● Work item
Give the data below again exactly as it stands. Omit the pictures.

___ Recorded data ___

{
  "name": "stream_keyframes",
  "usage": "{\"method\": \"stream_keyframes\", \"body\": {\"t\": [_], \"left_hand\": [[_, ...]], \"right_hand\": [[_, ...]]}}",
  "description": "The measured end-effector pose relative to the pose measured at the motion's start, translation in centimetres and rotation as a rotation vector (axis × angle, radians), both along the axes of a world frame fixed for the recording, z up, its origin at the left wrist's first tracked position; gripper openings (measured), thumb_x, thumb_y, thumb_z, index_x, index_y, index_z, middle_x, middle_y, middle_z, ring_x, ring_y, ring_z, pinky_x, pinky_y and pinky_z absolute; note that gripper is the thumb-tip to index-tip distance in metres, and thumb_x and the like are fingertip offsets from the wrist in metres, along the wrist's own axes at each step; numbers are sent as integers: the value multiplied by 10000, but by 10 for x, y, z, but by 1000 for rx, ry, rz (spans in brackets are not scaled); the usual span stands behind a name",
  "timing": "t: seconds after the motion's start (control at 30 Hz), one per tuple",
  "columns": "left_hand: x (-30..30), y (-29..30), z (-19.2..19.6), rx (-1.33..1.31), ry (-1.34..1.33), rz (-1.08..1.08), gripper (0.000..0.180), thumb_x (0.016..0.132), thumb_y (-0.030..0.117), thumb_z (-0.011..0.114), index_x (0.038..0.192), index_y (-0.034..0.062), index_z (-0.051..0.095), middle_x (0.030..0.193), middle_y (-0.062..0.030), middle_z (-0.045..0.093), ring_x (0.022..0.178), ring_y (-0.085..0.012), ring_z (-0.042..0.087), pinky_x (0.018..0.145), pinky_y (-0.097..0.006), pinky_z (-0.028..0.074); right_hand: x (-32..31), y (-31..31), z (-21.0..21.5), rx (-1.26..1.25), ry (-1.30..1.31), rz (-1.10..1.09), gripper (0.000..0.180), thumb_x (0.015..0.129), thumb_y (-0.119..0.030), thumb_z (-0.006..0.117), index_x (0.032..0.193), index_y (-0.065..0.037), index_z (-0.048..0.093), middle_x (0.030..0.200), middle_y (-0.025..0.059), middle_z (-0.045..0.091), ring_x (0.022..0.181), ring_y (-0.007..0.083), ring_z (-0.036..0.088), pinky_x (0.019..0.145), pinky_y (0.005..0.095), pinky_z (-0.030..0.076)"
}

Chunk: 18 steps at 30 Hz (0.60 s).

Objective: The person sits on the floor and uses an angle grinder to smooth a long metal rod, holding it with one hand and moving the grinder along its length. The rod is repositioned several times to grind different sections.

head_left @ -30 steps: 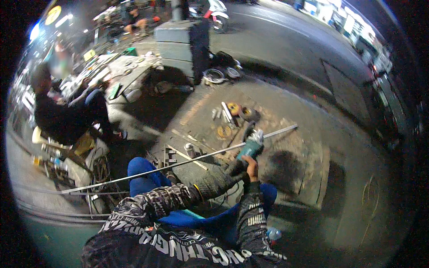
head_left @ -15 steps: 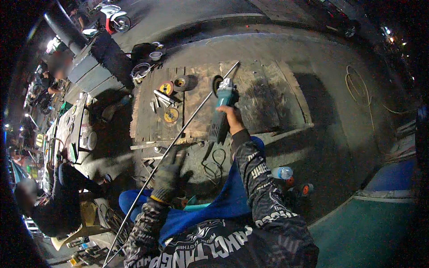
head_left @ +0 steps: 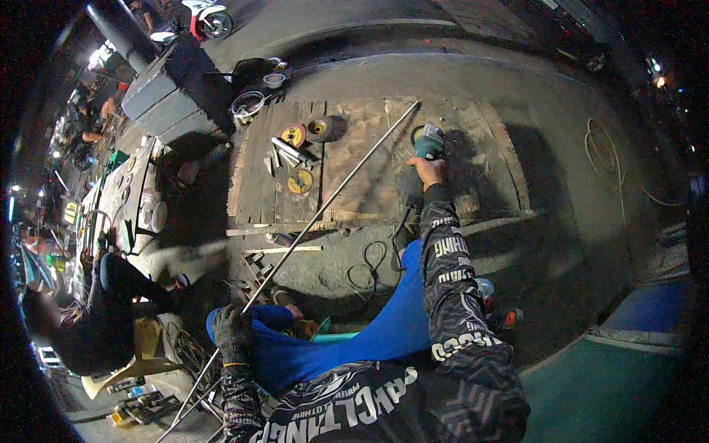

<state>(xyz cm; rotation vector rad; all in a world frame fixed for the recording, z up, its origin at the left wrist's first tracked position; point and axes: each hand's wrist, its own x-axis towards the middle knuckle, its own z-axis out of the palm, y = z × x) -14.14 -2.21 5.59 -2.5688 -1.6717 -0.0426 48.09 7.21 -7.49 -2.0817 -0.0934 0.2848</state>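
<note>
My left hand [head_left: 233, 330], in a grey work glove, is closed round a long thin metal rod [head_left: 330, 201] beside my left knee. The rod slants from the lower left up across a low wooden board table [head_left: 362, 193], its far end near the table's back edge. My bare right hand [head_left: 428, 173] grips a teal and black angle grinder [head_left: 430, 144] over the right half of the table. The grinder's disc is partly hidden behind its head and stands apart from the rod, to the right of it.
Two yellow-faced discs [head_left: 300, 181], a dark round wheel [head_left: 317, 130] and several short metal pieces [head_left: 286, 153] lie on the table's left. A black cord [head_left: 363, 277] loops below. A person [head_left: 85, 325] sits at the left; a grey block [head_left: 166, 100] stands behind.
My left hand has moved down and left, from open beside the rod to closed round it. My right hand has carried the grinder right, away from the rod. The view has shifted slightly.
</note>
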Motion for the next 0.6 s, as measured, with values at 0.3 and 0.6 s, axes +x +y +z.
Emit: {"method": "stream_keyframes", "body": {"t": [0.3,0.6], "left_hand": [[15,0,-12,52,-40,-34,178,776,237,637,870,91,678,937,-116,661,946,-346,589,867,-456,446],[27,14,-5,83,-36,-101,184,764,262,636,811,86,655,875,-120,652,897,-358,588,830,-463,443]], "right_hand": [[21,-24,31,63,-187,236,695,524,-163,769,1083,120,467,1130,294,549,1031,376,572,891,450,450],[32,-10,5,27,-271,193,762,540,-213,768,1126,144,436,1188,317,511,1125,416,521,963,445,421]]}}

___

● Completed task
{
  "name": "stream_keyframes",
  "usage": "{\"method\": \"stream_keyframes\", \"body\": {\"t\": [_], \"left_hand\": [[_, ...]], \"right_hand\": [[_, ...]]}}",
  "description": "The measured end-effector pose relative to the pose measured at the motion's start, translation in centimetres and rotation as a rotation vector (axis × angle, radians), both along the axes of a world frame fixed for the recording, z up, its origin at the left wrist's first tracked position; gripper openings (measured), thumb_x, thumb_y, thumb_z, index_x, index_y, index_z, middle_x, middle_y, middle_z, ring_x, ring_y, ring_z, pinky_x, pinky_y and pinky_z absolute; note that gripper is the thumb-tip to index-tip distance in metres, and thumb_x and the like are fingertip offsets from the wrist in metres, along the wrist's own axes at each step; numbers are sent as integers: the value multiplied by 10000, but by 10 for x, y, z, but by 1000 for rx, ry, rz (spans in brackets are not scaled); the usual span stands behind a name",
  "timing": "t: seconds after the motion's start (control at 30 Hz), one per tuple",
  "columns": "left_hand: x (-30..30), y (-29..30), z (-19.2..19.6), rx (-1.33..1.31), ry (-1.34..1.33), rz (-1.08..1.08), gripper (0.000..0.180), thumb_x (0.016..0.132), thumb_y (-0.030..0.117), thumb_z (-0.011..0.114), index_x (0.038..0.192), index_y (-0.034..0.062), index_z (-0.051..0.095), middle_x (0.030..0.193), middle_y (-0.062..0.030), middle_z (-0.045..0.093), ring_x (0.022..0.178), ring_y (-0.085..0.012), ring_z (-0.042..0.087), pinky_x (0.018..0.145), pinky_y (-0.097..0.006), pinky_z (-0.028..0.074); right_hand: x (-32..31), y (-31..31), z (-21.0..21.5), rx (-1.26..1.25), ry (-1.30..1.31), rz (-1.10..1.09), gripper (0.000..0.180), thumb_x (0.015..0.129), thumb_y (-0.119..0.030), thumb_z (-0.006..0.117), index_x (0.032..0.193), index_y (-0.065..0.037), index_z (-0.048..0.093), middle_x (0.030..0.200), middle_y (-0.025..0.059), middle_z (-0.045..0.091), ring_x (0.022..0.181), ring_y (-0.007..0.083), ring_z (-0.036..0.088), pinky_x (0.019..0.145), pinky_y (0.005..0.095), pinky_z (-0.030..0.076)"
}

Chunk: 18 steps at 30 Hz (0.60 s).

Objective: The person sits on the floor and uses an angle grinder to smooth a long metal rod, holding it with one hand and moving the grinder along its length. The rod is repositioned several times to grind different sections.

head_left @ -30 steps: 
head_left @ -15 steps: 
head_left @ +0 steps: 

<state>(xyz cm; rotation vector rad; all in a world frame fixed for the recording, z up, its origin at the left wrist's first tracked position; point and axes: each hand's wrist, its own x-axis towards the middle knuckle, its own z-axis out of the palm, y = z × x) -14.14 -2.21 5.59 -2.5688 -1.6717 -0.0426 48.09 7.21 -7.49 -2.0817 -0.0934 0.2848</state>
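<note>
My left hand [head_left: 233, 330], in a grey work glove, is closed round a long thin metal rod [head_left: 330, 201] beside my left knee. The rod slants from the lower left up across a low wooden board table [head_left: 362, 193], its far end near the table's back edge. My bare right hand [head_left: 428, 173] grips a teal and black angle grinder [head_left: 430, 144] over the right half of the table. The grinder's disc is partly hidden behind its head and stands apart from the rod, to the right of it.
Two yellow-faced discs [head_left: 300, 181], a dark round wheel [head_left: 317, 130] and several short metal pieces [head_left: 286, 153] lie on the table's left. A black cord [head_left: 363, 277] loops below. A person [head_left: 85, 325] sits at the left; a grey block [head_left: 166, 100] stands behind.
My left hand has moved down and left, from open beside the rod to closed round it. My right hand has carried the grinder right, away from the rod. The view has shifted slightly.
</note>
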Motion for the next 0.6 s, as measured, with values at 0.3 and 0.6 s, axes +x +y +z.
Emit: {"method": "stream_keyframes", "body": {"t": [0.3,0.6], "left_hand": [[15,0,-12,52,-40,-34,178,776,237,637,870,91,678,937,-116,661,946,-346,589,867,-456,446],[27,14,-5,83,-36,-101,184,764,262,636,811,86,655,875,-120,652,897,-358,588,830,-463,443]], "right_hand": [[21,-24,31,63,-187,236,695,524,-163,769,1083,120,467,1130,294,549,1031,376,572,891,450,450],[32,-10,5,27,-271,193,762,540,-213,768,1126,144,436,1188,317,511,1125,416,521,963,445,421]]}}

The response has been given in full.